By September 2022, Quebec entities had to:
- Assign someone who is responsible for safeguarding personal information.
- If personal data is exposed in a privacy breach:
- Take reasonable steps to reduce harm to affected individuals and stop future incidents.
- Inform the CAI and impacted individuals.
- Keep a record of breaches and provide it to the CAI if requested to do so.
- Follow new rules about disclosing personal information without consent for research, statistical or commercial purposes.
- Conduct a PIA before sharing personal data without consent for research or statistical purposes.
- Tell the CAI before using any biometric information to verify identity.
By September 2023, they had to:
- Create and apply a policy that regulates how personal information is protected, including guidelines for keeping and destroying personal information, staff duties and obligations, and a procedure for dealing with privacy complaints.
- Follow the new disclosure requirements for data practices.
- Obtain consent from people before collecting, using, and disclosing their personal information according to the new consent laws.

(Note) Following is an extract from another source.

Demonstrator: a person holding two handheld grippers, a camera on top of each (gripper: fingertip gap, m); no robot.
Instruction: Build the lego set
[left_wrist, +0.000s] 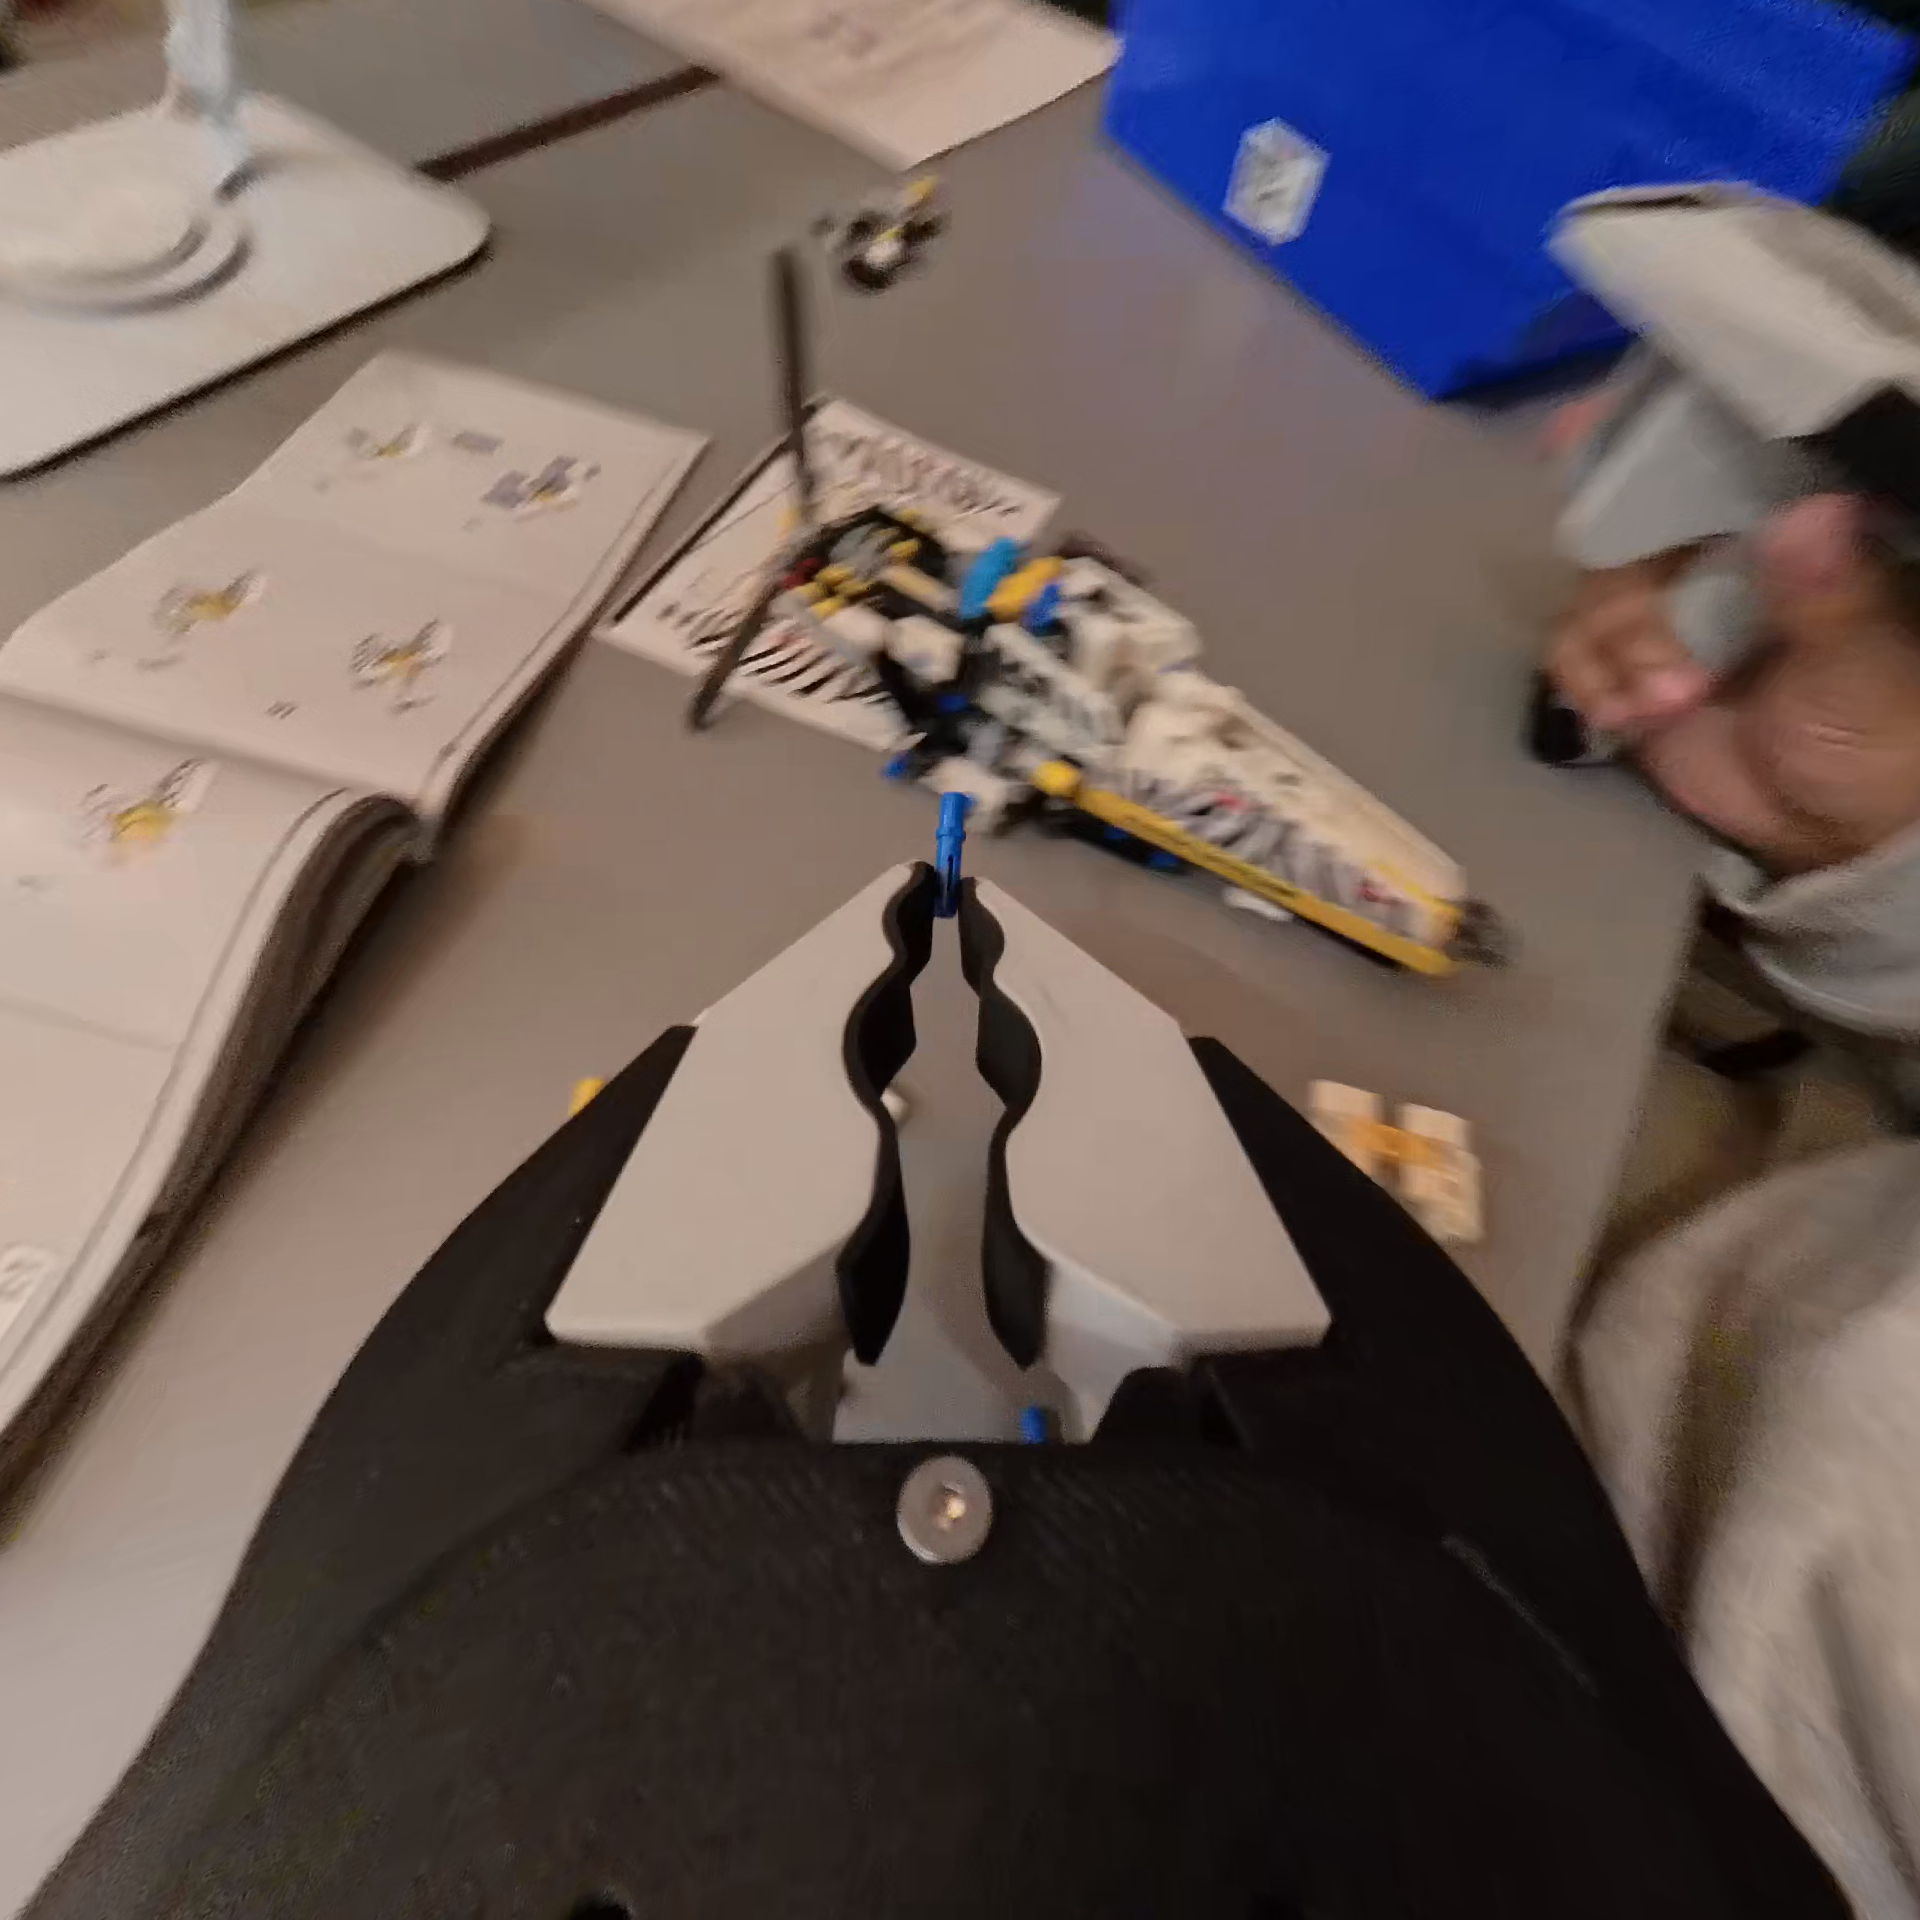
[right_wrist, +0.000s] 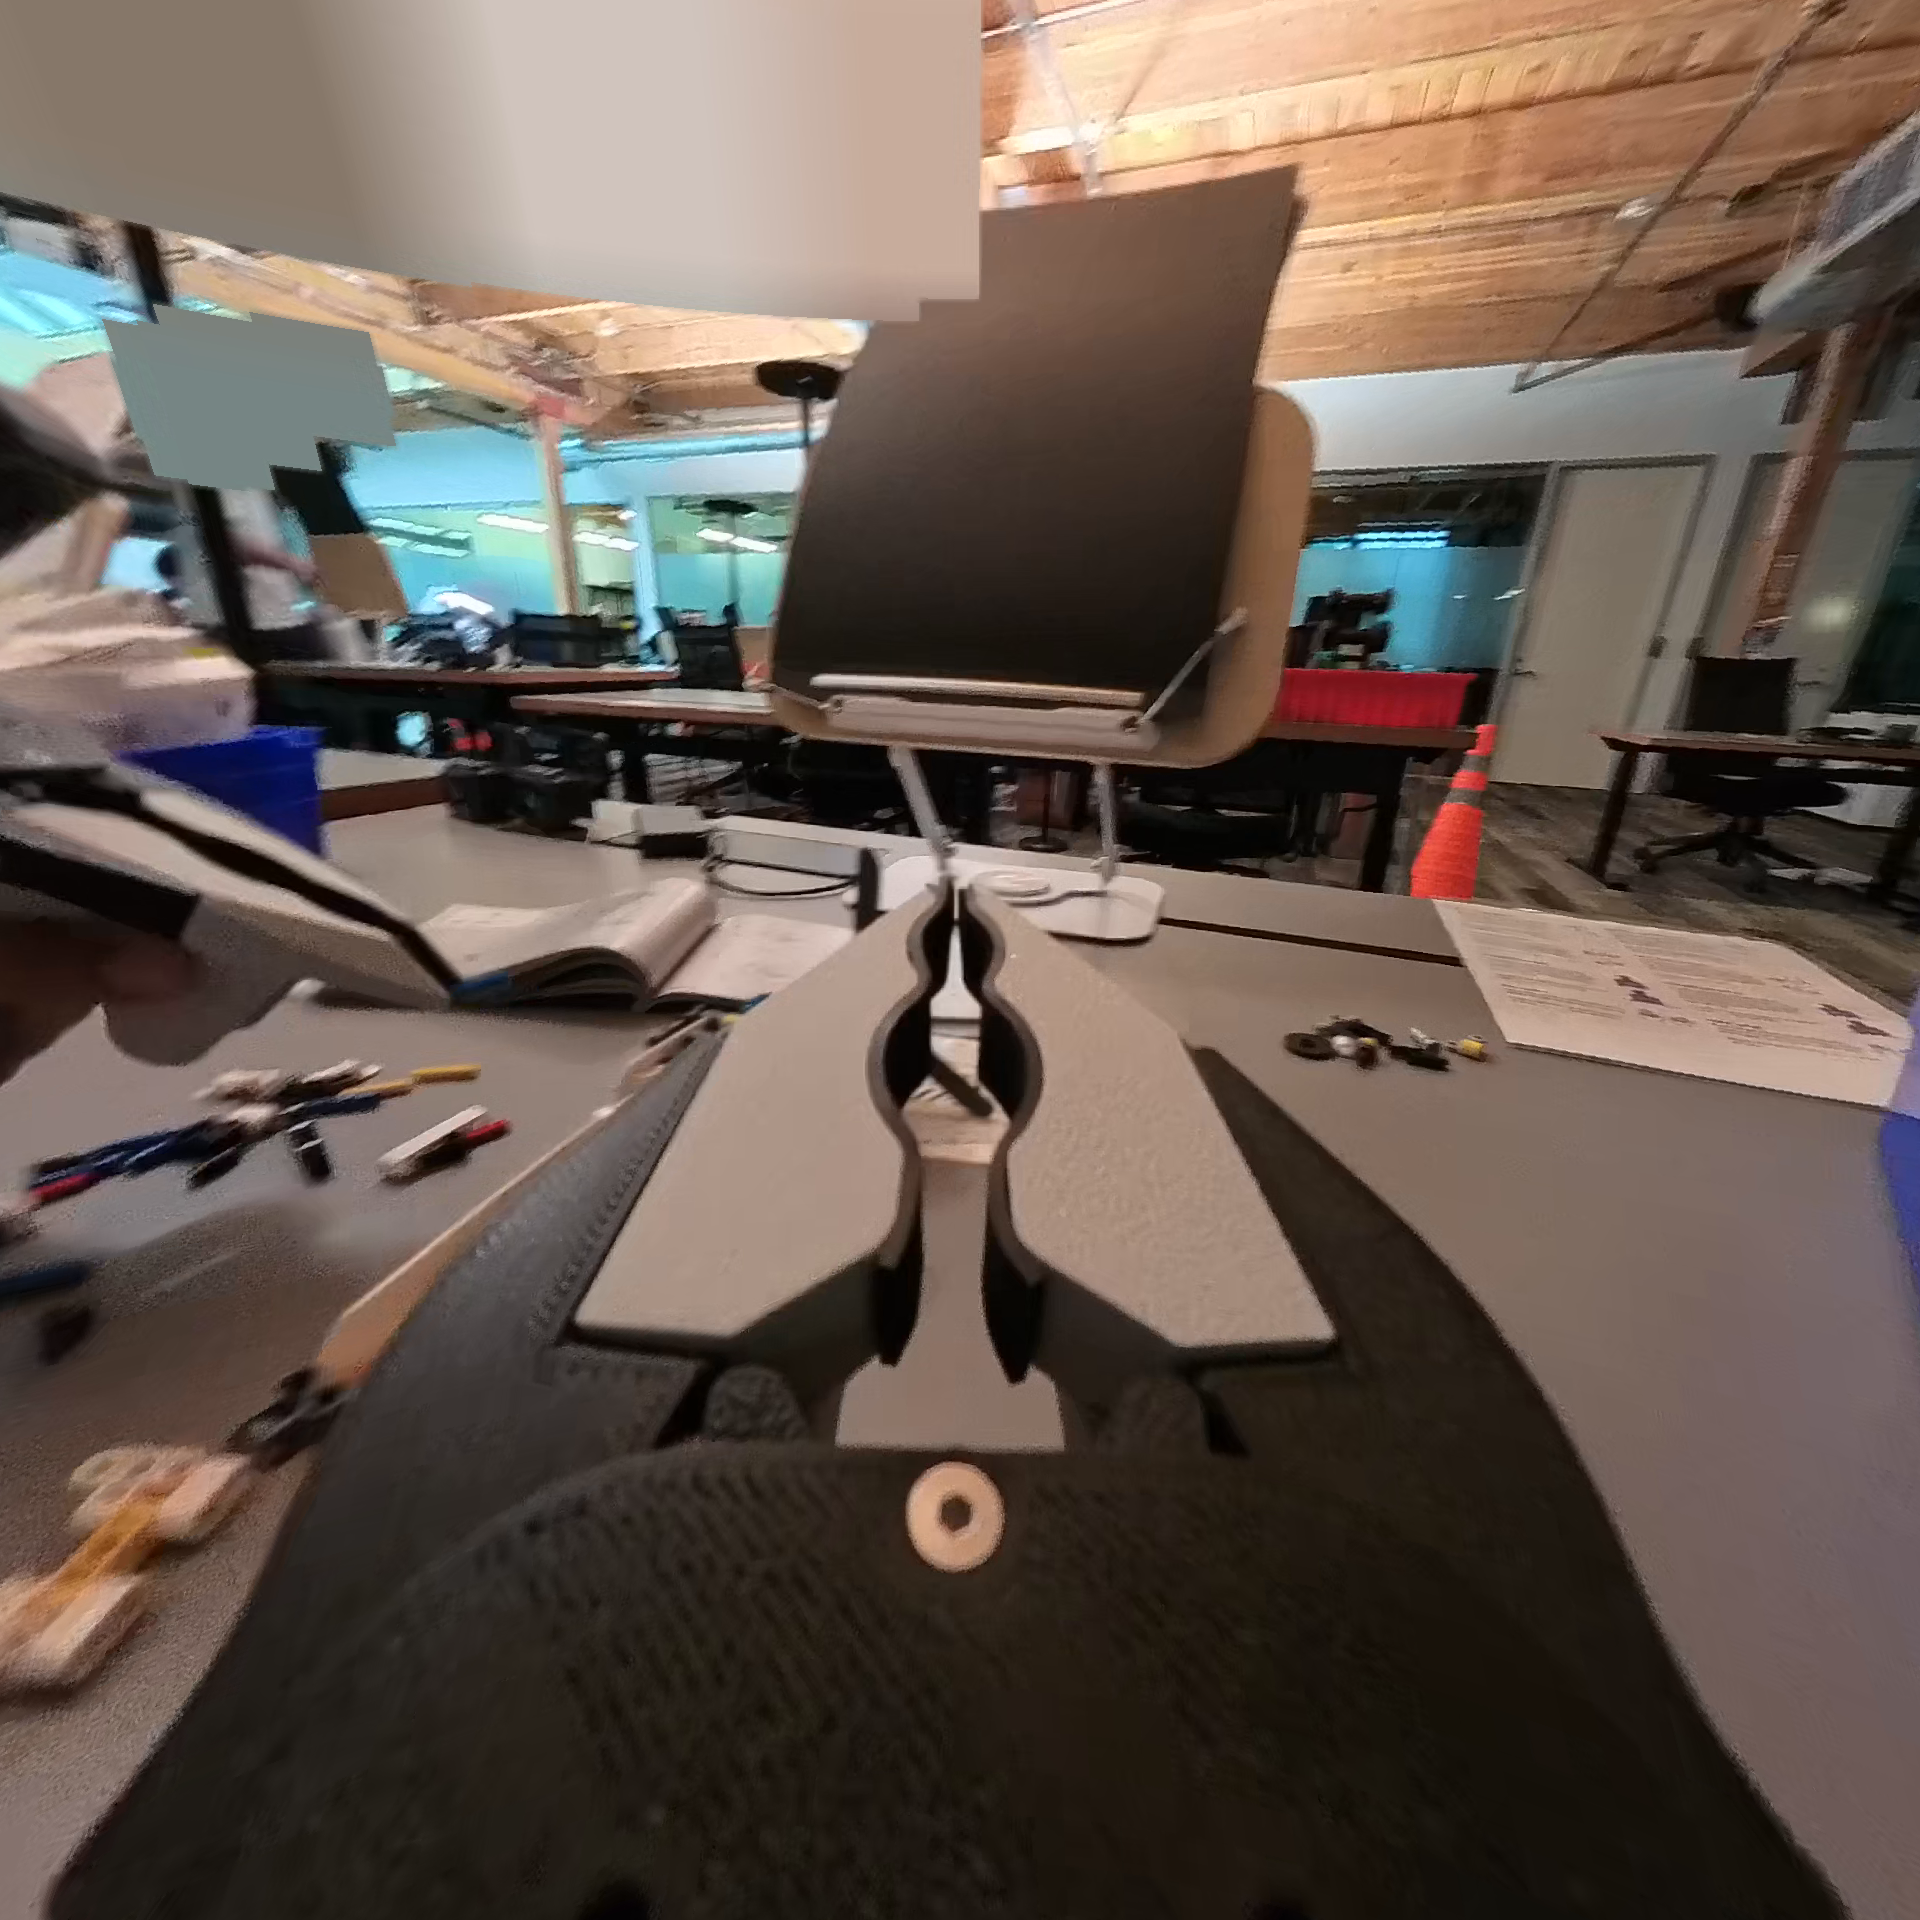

- Destroy personal data when no longer required or anonymize it for further lawful uses, following legal retention periods.
- Perform PIAs when required, such as before sharing personal information outside Quebec, to ensure proper protection.
- Honor the right of individuals to request removal/de-indexation and cease in the dissemination of their personal information if it can be shown to cause material harm or violates laws or court directives.
- Comply with new rules allowing spouses or close relatives of deceased individuals to access their personal information for grieving purposes, unless the deceased explicitly refused beforehand.
- Abide by the new regulations prohibiting collection of personal data on minors (younger than age 14) without consent from a parent or guardian.
- Enable, by default, the strictest privacy settings on any technological product or service offered publicly, excluding browser cookies.
By September 2024, they will have to:
- Comply with requests from individuals to transfer their personal data, also known as the right to data portability.
What will enforcement look like?
After the 3-year transition period, organizations must be fully compliant with Law 25. The CAI is responsible for making sure the new law is followed. Fines for not complying vary from CA$5,000 to CA$50,000 (about $3,700–$36,700) for a “natural person.” For other cases, the fines are between CA$15,000 and CA$25,000,000 (about $11,000–$18,000,000) or 4% of global revenue from the previous year (whichever amount is higher).
What will happen moving forward?
The Quebec government’s update of its province’s privacy law marks a huge step in defending its people from improper use of their personal data. It also enhances the individual’s rights and control over their data collection and use. Worldwide, organizations should be ready—or finishing their readiness—to comply with data regulation as it pertains to residents in Canada’s Quebec province.